> [Problem details]: Copy out the entire listing word for word.

Start of Supplied data

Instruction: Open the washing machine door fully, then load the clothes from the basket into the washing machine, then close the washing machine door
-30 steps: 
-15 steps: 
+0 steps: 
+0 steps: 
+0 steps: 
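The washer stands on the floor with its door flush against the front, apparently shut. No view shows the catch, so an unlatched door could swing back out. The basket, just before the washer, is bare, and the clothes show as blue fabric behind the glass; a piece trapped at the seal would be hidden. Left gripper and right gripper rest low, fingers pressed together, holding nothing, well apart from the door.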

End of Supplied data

> [Answer for this exercise]:
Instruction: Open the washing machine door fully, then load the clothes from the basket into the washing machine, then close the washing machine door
-30 steps: 
-15 steps: 
+0 steps: 
+0 steps: 
+0 steps: 
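The washer stands on the floor with its door flush against the front, apparently shut. No view shows the catch, so an unlatched door could swing back out. The basket, just before the washer, is bare, and the clothes show as blue fabric behind the glass; a piece trapped at the seal would be hidden. Left gripper and right gripper rest low, fingers pressed together, holding nothing, well apart from the door.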

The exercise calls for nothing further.